The upscaling by convolution is known to create checkerboard artefacts:
![Checkerboard Artefacts](./checkerboard.png)
<sup>[9]</sup> [Source: Checkerboard Artefacts](http://physhik.com/waveGAN/)  

The upscaling artefacts not only appear with images. During the upsacling process sounddata generates sounddata. To overcome these artefacts, waveGAN uses Phaseshuffle.

![Phaseshuffle](./phaseshuffle.png)
<sup>[9]</sup> [Source: Phase Shuffle](https://arxiv.org/pdf/1802.04208.pdf)  

At each layer of the discriminator, the phase of each channel is shuffled, using a uniformely distributed random value between the specified `wavegan_disc_phaseshuffle` hyperparameter.

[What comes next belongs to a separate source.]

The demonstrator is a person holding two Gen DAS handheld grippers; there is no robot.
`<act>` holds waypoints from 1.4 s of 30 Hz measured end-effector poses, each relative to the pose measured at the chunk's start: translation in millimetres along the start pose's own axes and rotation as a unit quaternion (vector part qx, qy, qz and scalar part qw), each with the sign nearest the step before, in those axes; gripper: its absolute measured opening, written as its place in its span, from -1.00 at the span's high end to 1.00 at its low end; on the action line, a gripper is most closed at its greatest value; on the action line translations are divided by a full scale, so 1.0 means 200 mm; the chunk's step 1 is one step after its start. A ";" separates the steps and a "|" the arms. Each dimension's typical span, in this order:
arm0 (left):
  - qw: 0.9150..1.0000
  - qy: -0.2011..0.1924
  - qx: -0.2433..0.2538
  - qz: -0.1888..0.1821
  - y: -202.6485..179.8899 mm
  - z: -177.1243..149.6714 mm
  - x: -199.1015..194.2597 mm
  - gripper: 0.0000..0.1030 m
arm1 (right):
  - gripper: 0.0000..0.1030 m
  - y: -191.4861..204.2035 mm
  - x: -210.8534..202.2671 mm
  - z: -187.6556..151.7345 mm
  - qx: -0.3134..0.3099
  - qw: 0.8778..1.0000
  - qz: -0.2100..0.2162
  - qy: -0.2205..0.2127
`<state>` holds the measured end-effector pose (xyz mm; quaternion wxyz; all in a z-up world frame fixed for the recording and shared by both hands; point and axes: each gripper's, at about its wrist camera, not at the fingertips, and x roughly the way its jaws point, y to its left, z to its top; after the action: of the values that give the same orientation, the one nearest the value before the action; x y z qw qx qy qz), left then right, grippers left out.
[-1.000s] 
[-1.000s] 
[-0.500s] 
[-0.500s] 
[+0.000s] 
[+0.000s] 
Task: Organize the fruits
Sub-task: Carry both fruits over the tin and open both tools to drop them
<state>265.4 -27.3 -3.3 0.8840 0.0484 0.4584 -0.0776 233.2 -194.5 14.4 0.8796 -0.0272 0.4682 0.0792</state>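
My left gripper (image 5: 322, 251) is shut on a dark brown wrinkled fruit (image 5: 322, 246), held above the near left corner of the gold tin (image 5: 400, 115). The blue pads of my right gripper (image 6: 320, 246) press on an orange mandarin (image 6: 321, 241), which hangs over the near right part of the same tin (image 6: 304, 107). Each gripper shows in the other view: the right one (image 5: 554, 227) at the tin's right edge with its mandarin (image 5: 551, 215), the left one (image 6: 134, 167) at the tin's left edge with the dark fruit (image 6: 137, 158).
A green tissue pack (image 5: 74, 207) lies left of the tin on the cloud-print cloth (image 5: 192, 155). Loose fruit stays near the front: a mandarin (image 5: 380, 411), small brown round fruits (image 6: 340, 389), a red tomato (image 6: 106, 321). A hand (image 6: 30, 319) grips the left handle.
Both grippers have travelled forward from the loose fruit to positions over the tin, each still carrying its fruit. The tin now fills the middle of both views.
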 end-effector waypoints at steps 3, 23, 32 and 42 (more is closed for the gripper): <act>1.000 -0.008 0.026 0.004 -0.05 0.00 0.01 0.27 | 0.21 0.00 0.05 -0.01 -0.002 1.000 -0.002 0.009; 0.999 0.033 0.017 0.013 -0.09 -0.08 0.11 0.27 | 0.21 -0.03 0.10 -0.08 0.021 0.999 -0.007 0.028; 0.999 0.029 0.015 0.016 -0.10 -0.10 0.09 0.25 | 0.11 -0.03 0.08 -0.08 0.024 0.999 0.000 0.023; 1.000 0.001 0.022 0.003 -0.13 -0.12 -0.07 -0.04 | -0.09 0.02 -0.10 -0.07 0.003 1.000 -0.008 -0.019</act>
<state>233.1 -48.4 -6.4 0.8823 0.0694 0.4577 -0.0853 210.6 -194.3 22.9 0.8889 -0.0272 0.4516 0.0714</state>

That way, the discriminator can not simply learn to recognize the artifacts to distinguish between real and fake data. 

In [6]:
def apply_phaseshuffle(x, rad, pad_type='reflect'):
    b, x_len, nch = x.get_shape().as_list()

    phase = tf.random_uniform([], minval=-rad, maxval=rad + 1, dtype=tf.int32)
    pad_l = tf.maximum(phase, 0)
    pad_r = tf.maximum(-phase, 0)
    phase_start = pad_r
    x = tf.pad(x, [[0, 0], [pad_l, pad_r], [0, 0]], mode=pad_type)

    x = x[:, phase_start:phase_start+x_len]
    x.set_shape([b, x_len, nch])

    return x

## WaveGAN Discriminator

![WaveGAN Discriminator Architechture](./discriminator.png)  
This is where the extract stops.